Task item:
Apart from the pictures, everything in the lines below must be printed exactly.
* * *
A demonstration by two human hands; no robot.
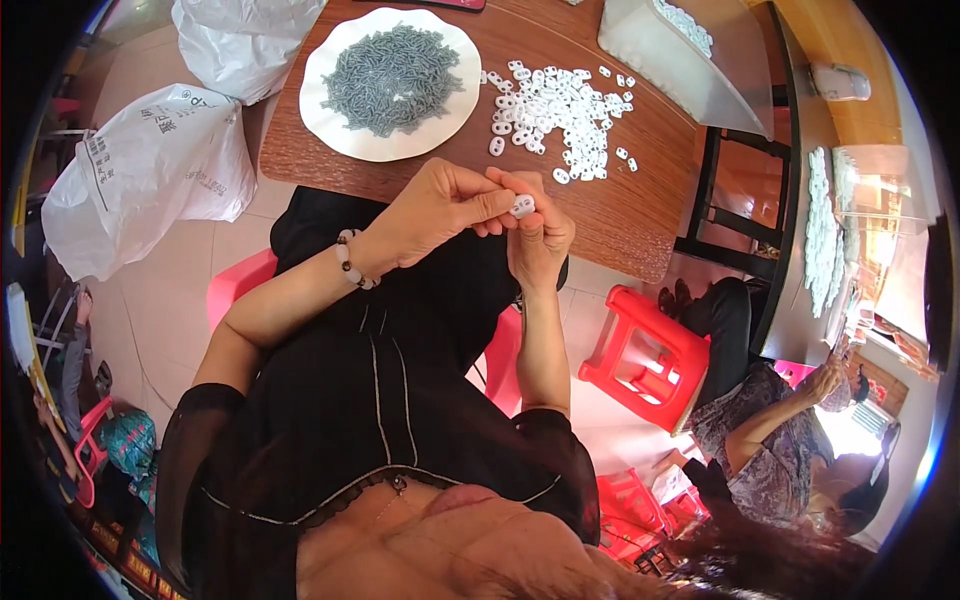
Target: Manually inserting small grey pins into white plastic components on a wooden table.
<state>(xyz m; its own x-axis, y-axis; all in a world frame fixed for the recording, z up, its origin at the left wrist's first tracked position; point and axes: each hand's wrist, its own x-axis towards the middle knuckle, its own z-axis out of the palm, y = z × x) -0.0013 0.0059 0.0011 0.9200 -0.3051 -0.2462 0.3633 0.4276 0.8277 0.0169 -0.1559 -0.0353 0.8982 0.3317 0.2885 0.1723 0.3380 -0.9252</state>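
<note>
Head view. The far side of the small white piece (522, 206) and the tips of several fingers are covered by the hands. Any contents between the left fingertips cannot be made out. A translucent bin (655, 60) and a white bag (240, 45) are cut off by the upper edge of the view.

On the brown table (635, 225), a scalloped white plate (312, 85) bears a heap of grey pins (390, 80). To its right lies a loose spread of white pieces (540, 100). A red stool (650, 365) stands right of the table, near a seated co-worker (765, 440).

The small white piece is rounded, with dark openings in its face. It is located above the wearer's lap, off the table's near edge. The right hand (541, 238) has thumb and fingers clamped on it. The left hand (425, 215) meets its left edge; whether those fingers grip it, I cannot tell.
</note>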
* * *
Task response:
A demonstration by two human hands; no robot.
Target: Manually inserting small grey pins into white plastic components on a wooden table.
<state>(xyz m; its own x-axis, y-axis; all in a world frame fixed for the recording, z up, its origin at the left wrist's first tracked position; point and axes: each hand's wrist, its own x-axis towards the middle knuckle, its own z-axis out of the palm, y = z × x) -0.0013 0.0059 0.0011 0.9200 -0.3051 -0.2462 0.3633 0.4276 0.8277 0.0169 -0.1559 -0.0353 0.8982 0.3317 0.2885 0.1723 0.3380 -0.9252</state>
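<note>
Head view. The far side of the small white piece (522, 206) and the tips of several fingers are covered by the hands. Any contents between the left fingertips cannot be made out. A translucent bin (655, 60) and a white bag (240, 45) are cut off by the upper edge of the view.

On the brown table (635, 225), a scalloped white plate (312, 85) bears a heap of grey pins (390, 80). To its right lies a loose spread of white pieces (540, 100). A red stool (650, 365) stands right of the table, near a seated co-worker (765, 440).

The small white piece is rounded, with dark openings in its face. It is located above the wearer's lap, off the table's near edge. The right hand (541, 238) has thumb and fingers clamped on it. The left hand (425, 215) meets its left edge; whether those fingers grip it, I cannot tell.
</note>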

Nothing further is required for this answer.